How does 10MeV E-Beam differ from other crosslinking services?
What is Crosslinking?
Crosslinking is amazing technology: ionizing radiation, when applied carefully, can be used to dramatically enhance the performance of a wide range of materials.
Many familiar products are crosslinked today: electrical wire sheath, certain foams, and polyethylene piping are just a few instances where radiation is used to endow low-cost materials with improved characteristics such as increased strength, rigidity, wear resistance, and melting point, to name a few.
E-Beam, X-ray, and Gamma technology all may be used to crosslink materials. Roughly speaking, the choice of which technology to use can depends highly on the nature of the materials: their size, density, and manufacturing process.
Continuous Crosslinking
Sometimes called “roll-to-roll” or “reel-to-reel” processes, continuous crosslinking involve continuously-manufactured materials, such as wire, cable, tubing, or thin sheeting materials.
These materials can be thousands of feet long, but their diameters / thicknesses are very small, ranging from single-digit millimeters to single-digit centimeters.
For these low thicknesses, E-Beam penetration is trivial, and low electron energies (200keV-2MeV) deliver sufficient penetration to crosslink the cable. Energy is proportional to how far the electron penetrates through the material being treated.

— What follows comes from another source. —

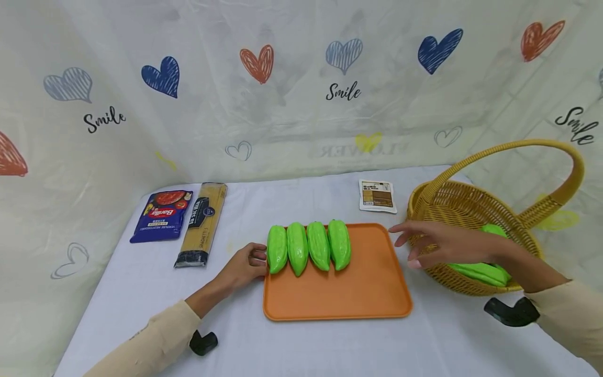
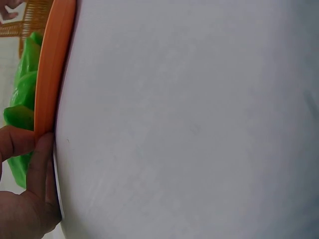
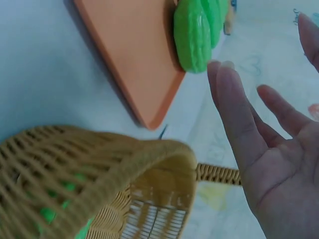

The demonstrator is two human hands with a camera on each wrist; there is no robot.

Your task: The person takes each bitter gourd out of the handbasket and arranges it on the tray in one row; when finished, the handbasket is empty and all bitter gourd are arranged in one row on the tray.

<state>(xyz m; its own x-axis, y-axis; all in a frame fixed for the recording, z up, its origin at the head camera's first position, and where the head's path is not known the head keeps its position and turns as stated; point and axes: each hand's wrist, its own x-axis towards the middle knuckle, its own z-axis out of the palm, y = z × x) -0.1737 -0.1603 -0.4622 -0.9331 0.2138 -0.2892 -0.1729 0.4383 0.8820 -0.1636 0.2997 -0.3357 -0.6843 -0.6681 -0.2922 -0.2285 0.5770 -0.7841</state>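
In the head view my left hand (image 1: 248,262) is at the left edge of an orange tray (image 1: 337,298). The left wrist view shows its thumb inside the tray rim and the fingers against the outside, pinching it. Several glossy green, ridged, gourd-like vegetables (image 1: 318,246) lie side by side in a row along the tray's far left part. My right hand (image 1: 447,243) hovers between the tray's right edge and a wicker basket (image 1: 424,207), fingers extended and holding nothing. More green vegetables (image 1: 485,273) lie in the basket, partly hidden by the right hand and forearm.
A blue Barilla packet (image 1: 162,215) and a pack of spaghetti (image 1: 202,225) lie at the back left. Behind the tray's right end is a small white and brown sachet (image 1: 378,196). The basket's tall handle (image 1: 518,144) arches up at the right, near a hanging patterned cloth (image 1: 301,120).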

The nice thing about these low energy requirements is that they allow power to be increased substantially. It is not uncommon for low-energy beams to be very high-power (e.g. hundreds of kW). The net result is that these enormous rolls of materials may be processed at extremely high speeds.
This means that continuous crosslinking is a very scalable, high-speed process and that there are highly specialized facilities (such as those operated by E-Beam Services) that are designed for these processes.
Batch Crosslinking
Batch crosslinking, on the other hand, is suitable for products and materials that are not roll-to-roll (e.g. rigid, solid polymer shapes, sheets of foam, heat shrink, and cabling that does not fit on to a roll, to name a few examples.)
In these cases, where the dimensions and sizes of the product can vary significantly, it is useful to have a high-energy (e.g. 10 MeV) E-Beam system with excellent depth-of-penetration. Gamma and X-ray are also helpful here, but if E-Beam can sufficiently deliver acceptable dose, results can often be higher quality (less time spent in a highly oxidative environment) and priced more attractively.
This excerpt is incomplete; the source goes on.